- Born: Jayasri Burman 21 October 1960 (age 65) Kolkata, West Bengal, India
- Education: Kala Bhavan, Shantiniketan (1977–1979); Government College of Art & Craft, Kolkata (M.A. Painting); Graphic Art Workshop (Paul Lingren); Printmaking course, Paris (Monsieur Ceizerzi);
- Alma mater: Kala Bhavan, Shantiniketan; Government College of Art & Craft, Kolkata;
- Known for: Painting; Sculpture; Printmaking;
- Style: Contemporary; Figurative; Mythological symbolism; Folk-inspired visual language;
- Movement: Contemporary Indian art
- Spouse: Paresh Maity

= Jayasri Burman =

Indian artist (born 1960)

Jayasri Burman (born 21 October 1960, in Kolkata) is a contemporary painter and sculptor from India. She is based in New Delhi, India.
==Education==
She studied at the Kala Bhavan in Shantiniketan from 1977 to 1979, and at the Government College of Art and Craft, Kolkata, where she completed a Master of Arts in Painting. She took a Graphic Art Workshop conducted by Paul Lingren and a formal course on Print making in Paris from Monsieur Ceizerzi.

== Personal life ==
She married to painter and sculptor Paresh Maity.

== Exhibitions ==
===Mediums and themes===

Her primary painting mediums are watercolours, ink, charcoal and acrylic on canvas. Most often centring on nature, gods and goddesses, her original depictions combine folk, myth and mythology to tell stories of deities who braved adversities.

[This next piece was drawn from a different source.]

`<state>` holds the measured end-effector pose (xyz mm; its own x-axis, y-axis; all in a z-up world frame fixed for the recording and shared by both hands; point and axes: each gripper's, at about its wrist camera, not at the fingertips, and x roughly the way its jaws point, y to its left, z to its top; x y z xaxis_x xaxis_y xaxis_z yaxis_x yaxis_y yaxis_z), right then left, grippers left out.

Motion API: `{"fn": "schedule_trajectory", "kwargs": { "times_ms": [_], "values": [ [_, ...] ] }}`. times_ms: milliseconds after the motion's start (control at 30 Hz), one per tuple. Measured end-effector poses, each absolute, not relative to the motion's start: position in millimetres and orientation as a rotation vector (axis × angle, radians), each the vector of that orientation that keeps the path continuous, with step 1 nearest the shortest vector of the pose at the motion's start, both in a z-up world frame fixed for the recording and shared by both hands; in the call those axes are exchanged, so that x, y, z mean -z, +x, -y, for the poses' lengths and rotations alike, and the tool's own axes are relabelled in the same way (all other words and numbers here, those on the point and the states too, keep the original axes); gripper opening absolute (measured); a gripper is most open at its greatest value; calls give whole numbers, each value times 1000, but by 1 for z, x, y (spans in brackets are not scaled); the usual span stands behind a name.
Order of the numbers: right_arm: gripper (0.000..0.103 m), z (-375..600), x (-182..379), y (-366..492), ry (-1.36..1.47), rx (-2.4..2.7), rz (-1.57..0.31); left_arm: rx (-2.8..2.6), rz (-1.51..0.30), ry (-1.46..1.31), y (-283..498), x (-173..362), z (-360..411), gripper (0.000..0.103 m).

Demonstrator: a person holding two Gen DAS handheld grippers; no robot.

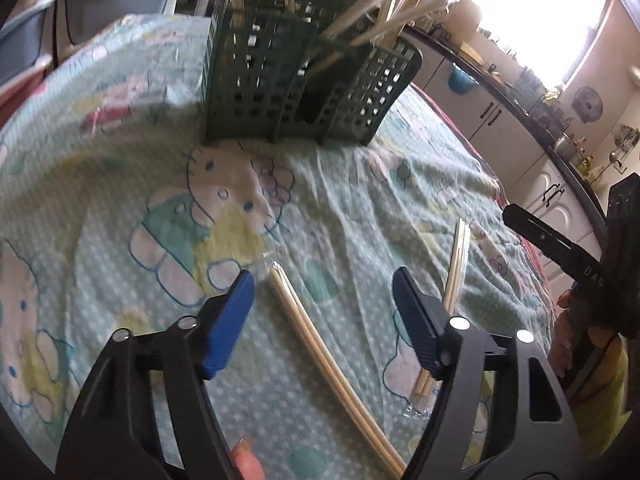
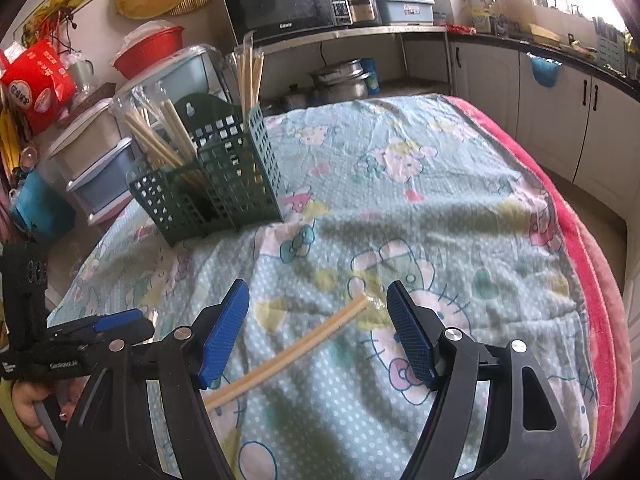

===2021, River of Faith, Art Exposure, Bikaner House, New Delhi===

Strongly influenced by spiritual beliefs and sacred texts, Burman expresses her creativity with poetic lyricism that is part fairytale and part organic. The Ganga river has had an indelible impact on her and she has painted the river in myriad forms with allegorical elements like swans, flowers, vines, fish and more. The recent devastation and destruction of the waters of the river as an aftermath of the pandemic greatly stirred her and ultimately culminated in River of Faith.

The genesis of being in this exhibition must begin with the 4 sculptures that traverse generations of legends stories and mythical renderings.

River of Faith, Art Exposure, Kolkata

"River of Faith, a tribute to the Ganges which is the life force of India, connecting its inhabitants across space and time. In her imagination, the Ganga assumes many forms, embodying both fantasy and reality, fertility and ferocity, origin and annihilation, hope and despair. Her unique stylisation creates a visual language that allows for exciting new modes of perception."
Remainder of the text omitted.